I have now reached the point where the basics seem to work. There is no integration with the JIT so far; moreover the integration with the Garbage Collection subsystem is not finished right now, but at least it is "not crashing in my simple tests and not leaking memory too quickly". (It means that it is never calling __del__ so far, although it releases memory; and when entering transactional mode or when going to the next transaction, all live objects become immortal. This should still let most not-too-long-running programs work.)
If you want to play with it, you can download this binary (you need to put it in a place with the paths lib-python and lib_pypy, for example inside the main directory from a regular nightly tarball or from a full checkout). This version was compiled for Linux x86 32-bit from the stm-gc branch on the 25th of April. It runs e.g. the modified version of richards. This branch could also be translated for Linux x86-64, but not for other OSes nor other CPUs for now.
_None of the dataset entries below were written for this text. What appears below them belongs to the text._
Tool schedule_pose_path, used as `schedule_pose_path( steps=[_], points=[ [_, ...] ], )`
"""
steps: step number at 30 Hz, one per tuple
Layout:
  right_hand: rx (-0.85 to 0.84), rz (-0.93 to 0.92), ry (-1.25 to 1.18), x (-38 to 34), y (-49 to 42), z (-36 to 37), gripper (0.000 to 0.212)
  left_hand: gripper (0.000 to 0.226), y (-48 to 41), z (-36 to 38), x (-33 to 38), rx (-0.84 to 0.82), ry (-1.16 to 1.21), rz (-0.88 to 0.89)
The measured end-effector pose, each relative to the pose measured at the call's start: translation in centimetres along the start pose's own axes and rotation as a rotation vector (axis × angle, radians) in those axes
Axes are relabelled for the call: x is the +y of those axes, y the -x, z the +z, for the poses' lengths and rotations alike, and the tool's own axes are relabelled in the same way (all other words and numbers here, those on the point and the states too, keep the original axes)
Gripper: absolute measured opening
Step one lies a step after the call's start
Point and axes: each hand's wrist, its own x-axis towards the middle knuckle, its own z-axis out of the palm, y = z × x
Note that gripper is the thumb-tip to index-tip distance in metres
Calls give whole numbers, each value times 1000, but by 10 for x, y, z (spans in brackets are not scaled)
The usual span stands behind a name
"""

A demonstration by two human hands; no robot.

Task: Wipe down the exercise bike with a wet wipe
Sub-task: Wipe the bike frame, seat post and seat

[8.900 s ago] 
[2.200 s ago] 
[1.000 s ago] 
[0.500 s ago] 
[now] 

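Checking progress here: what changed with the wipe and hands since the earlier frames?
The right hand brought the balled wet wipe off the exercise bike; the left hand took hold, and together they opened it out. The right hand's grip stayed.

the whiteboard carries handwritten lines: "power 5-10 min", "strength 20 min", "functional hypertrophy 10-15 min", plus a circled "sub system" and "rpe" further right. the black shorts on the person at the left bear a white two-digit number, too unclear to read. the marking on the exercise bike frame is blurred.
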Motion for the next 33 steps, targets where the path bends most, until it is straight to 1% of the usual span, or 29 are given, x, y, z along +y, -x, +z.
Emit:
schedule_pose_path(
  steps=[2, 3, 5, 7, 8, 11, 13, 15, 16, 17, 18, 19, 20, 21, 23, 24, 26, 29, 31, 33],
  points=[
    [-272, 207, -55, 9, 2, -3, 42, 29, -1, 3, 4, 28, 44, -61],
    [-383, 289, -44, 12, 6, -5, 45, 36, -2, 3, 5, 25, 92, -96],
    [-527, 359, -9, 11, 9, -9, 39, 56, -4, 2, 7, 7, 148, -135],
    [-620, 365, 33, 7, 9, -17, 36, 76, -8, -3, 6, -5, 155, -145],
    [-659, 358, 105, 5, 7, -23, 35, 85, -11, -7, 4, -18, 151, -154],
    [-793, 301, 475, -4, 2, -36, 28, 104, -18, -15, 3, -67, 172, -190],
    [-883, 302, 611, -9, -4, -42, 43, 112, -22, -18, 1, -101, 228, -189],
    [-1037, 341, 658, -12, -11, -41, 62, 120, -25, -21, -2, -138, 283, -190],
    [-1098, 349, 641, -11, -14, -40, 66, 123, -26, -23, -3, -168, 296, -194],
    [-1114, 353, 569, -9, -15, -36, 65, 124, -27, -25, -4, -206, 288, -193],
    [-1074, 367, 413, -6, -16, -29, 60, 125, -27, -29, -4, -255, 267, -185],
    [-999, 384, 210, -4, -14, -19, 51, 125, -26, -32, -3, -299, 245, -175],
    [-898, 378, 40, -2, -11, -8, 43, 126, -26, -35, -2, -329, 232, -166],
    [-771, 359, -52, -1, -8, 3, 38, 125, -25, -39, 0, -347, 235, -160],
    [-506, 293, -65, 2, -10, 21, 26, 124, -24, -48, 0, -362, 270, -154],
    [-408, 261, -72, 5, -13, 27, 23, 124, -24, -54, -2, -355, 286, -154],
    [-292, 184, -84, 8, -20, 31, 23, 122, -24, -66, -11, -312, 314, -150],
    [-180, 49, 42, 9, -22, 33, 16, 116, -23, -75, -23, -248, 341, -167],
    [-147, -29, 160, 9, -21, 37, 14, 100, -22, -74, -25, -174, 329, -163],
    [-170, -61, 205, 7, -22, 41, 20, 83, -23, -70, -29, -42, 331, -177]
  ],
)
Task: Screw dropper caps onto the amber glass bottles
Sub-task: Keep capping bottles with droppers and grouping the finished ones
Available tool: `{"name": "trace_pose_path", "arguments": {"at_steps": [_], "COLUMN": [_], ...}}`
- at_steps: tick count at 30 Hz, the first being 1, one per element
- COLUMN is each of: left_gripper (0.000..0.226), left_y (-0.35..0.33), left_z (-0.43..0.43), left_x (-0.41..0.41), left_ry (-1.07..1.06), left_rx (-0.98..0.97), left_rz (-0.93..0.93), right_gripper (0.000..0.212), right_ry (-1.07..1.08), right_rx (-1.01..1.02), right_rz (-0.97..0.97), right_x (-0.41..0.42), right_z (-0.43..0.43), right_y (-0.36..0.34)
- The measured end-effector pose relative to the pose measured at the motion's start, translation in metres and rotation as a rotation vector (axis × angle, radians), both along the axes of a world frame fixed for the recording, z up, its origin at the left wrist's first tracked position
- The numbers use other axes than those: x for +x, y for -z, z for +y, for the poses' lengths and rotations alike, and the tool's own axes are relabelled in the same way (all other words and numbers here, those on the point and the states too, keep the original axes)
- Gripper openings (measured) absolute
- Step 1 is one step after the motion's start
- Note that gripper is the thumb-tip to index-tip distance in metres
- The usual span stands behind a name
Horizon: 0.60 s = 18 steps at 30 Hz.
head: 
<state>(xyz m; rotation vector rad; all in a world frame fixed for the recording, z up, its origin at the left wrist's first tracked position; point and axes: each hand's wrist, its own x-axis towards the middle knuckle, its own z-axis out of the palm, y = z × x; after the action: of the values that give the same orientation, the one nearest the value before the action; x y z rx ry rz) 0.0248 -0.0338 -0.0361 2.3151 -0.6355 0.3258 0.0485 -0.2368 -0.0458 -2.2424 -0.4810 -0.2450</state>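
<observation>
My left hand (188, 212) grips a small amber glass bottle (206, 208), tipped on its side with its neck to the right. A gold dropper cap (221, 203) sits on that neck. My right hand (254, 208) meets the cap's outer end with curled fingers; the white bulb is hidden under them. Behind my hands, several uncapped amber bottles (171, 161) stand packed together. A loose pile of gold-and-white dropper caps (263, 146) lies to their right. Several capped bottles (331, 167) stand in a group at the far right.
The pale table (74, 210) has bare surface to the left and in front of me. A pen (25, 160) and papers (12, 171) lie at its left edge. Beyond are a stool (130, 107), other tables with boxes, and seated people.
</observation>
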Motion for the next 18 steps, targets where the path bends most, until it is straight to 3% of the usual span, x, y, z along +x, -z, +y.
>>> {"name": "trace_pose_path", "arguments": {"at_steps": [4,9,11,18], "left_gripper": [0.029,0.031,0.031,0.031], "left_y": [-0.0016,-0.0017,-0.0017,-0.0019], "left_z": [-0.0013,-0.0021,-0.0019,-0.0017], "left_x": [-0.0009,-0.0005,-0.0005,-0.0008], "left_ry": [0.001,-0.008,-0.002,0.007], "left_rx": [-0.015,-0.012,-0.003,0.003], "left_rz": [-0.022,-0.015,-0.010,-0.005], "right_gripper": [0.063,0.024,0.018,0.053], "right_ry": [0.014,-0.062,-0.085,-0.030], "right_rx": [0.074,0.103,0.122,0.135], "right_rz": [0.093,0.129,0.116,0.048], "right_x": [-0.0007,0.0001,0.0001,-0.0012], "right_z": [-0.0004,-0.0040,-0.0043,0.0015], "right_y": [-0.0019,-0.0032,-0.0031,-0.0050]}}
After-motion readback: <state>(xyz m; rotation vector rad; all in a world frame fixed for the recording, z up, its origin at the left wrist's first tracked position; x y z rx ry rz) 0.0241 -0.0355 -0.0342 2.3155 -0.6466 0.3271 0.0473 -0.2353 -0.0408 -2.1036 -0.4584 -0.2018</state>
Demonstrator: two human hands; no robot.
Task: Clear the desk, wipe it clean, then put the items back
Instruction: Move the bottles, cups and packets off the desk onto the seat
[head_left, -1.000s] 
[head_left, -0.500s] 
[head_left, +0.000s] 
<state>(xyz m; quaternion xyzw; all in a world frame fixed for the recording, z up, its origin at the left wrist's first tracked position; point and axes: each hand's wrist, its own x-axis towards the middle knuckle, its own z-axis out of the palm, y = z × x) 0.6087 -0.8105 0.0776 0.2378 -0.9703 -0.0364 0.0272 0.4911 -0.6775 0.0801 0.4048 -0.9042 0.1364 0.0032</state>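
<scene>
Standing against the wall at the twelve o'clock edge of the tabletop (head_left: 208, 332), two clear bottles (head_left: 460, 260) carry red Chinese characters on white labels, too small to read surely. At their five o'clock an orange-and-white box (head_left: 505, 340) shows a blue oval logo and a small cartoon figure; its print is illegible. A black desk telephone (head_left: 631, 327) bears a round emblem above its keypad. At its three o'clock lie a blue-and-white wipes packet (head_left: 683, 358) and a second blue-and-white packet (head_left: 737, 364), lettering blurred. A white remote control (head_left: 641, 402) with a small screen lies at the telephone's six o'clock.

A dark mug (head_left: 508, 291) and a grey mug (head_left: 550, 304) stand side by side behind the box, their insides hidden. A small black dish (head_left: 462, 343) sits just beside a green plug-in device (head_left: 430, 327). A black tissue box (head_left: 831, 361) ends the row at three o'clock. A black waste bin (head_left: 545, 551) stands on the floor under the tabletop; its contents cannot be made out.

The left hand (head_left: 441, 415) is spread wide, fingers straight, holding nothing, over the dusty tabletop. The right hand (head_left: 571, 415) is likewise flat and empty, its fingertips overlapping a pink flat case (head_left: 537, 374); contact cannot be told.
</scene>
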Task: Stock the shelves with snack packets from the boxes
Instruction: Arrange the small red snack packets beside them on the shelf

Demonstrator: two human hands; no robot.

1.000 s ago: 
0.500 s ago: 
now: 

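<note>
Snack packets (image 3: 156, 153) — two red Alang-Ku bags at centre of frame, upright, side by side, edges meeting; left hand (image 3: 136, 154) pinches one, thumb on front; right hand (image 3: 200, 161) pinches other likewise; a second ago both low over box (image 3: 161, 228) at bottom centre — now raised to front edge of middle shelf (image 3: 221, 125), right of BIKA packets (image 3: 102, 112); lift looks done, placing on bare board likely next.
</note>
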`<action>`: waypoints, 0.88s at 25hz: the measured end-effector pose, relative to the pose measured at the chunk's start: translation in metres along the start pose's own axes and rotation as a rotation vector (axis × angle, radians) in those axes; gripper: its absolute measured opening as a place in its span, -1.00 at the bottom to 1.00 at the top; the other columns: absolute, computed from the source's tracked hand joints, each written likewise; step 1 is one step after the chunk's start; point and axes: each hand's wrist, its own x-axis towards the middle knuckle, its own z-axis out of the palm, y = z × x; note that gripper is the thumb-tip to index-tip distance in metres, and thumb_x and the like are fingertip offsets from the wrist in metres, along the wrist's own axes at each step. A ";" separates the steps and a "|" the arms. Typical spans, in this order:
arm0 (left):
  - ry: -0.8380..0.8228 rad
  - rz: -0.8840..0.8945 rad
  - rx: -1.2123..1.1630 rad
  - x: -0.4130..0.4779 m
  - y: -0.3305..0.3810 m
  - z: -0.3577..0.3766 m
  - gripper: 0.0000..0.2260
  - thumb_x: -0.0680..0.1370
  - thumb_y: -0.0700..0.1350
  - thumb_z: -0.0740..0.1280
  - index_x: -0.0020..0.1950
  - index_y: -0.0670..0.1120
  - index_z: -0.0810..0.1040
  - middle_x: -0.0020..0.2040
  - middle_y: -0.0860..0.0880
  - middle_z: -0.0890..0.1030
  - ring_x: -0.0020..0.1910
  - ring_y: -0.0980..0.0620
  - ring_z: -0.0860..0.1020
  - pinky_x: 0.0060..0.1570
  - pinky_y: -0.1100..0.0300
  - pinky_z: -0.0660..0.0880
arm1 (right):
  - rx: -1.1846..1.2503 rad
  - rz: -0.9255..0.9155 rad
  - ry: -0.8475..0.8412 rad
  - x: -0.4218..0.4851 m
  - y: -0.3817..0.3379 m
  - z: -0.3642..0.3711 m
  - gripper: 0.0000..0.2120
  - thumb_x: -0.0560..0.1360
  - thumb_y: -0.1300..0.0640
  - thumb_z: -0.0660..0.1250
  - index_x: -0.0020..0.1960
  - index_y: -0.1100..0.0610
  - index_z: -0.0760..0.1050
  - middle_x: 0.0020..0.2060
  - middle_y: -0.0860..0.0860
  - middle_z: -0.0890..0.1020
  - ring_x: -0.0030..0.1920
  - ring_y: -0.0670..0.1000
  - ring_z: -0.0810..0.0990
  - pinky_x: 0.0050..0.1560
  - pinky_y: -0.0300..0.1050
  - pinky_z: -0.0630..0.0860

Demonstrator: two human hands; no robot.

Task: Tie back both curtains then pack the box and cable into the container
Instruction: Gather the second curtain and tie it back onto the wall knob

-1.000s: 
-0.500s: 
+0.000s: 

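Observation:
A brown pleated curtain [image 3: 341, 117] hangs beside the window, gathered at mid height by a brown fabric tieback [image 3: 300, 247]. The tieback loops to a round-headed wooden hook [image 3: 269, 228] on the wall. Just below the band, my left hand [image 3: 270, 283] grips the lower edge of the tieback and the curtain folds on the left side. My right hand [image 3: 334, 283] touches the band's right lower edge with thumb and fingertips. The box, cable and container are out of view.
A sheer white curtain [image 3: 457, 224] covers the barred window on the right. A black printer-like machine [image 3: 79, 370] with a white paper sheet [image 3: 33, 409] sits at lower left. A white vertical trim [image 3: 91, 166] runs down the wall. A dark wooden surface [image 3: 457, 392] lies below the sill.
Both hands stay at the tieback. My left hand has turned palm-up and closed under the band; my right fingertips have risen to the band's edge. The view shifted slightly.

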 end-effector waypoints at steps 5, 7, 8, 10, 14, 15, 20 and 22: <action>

The resulting pypy-stm exposes the same interface as the pure Python transaction module, which is an emulator (running on CPython or any version of PyPy) which can be used to play around and prepare your programs. See the comments in there. A difference is that the real pypy-stm doesn't support epoll right now, so it cannot be used yet to play with a branch of Twisted that was already adapted (thanks Jean-Paul Calderone); but that's coming soon. For now you can use it to get multi-core usage on purely computational programs.
I did for example adapt PyPy's own translate.py: see the tweak in rpython/rtyper.py. Lines 273-281 are all that I needed to add, and they are mostly a "simplification and parallelization" of the lines above. There are a few more places in the whole translate.py that could be similarly modified, but overall it is just that: a few places. I did not measure performance, but I checked that it is capable of using multiple cores in the RTyping step of translation, with --- as expected --- some still-reasonable number of conflicts, particularly at the beginning when shared data structures are still being built.
On a few smaller, more regular examples like richards, I did measure the performance. It is not great, even taking into account that it has no JIT so far. Running pypy-stm with one thread is roughly 5 times slower than running a regular PyPy with no JIT (it used to be better in previous versions, but they didn't have any GC; nevertheless, I need to investigate). However, it does seem to scale. At least, it scales roughly as expected on my 2-real-cores, 4-hyperthreaded-cores laptop (i.e. for N between 1 and 4, the N-threaded pypy-stm performs similarly to N independent pypy-stm's running one thread each).
...a big thank you to everyone who contributed some money to support this! As you see on the PyPy site, we got more than 6700$ so far in only 5 or 6 weeks. Thanks to that, my contract started last Monday, and I am now paid a small salary via the Software Freedom Conservancy (thanks Bradley M. Kuhn for organizational support from the SFC). Again, thank you everybody!
UPDATE: The performance regression was due to disabling an optimization, the method cache, which caused non-deterministic results --- the performance could vary from simple to double. Today, as a workaround, I made the method cache transaction-local for now; it is only effective for transactions that run for long enough (maybe 0.1ms or 1ms), but at least it is there in this situation. In the version of richards presented above, the transactions are too short to make a difference (around 0.015ms).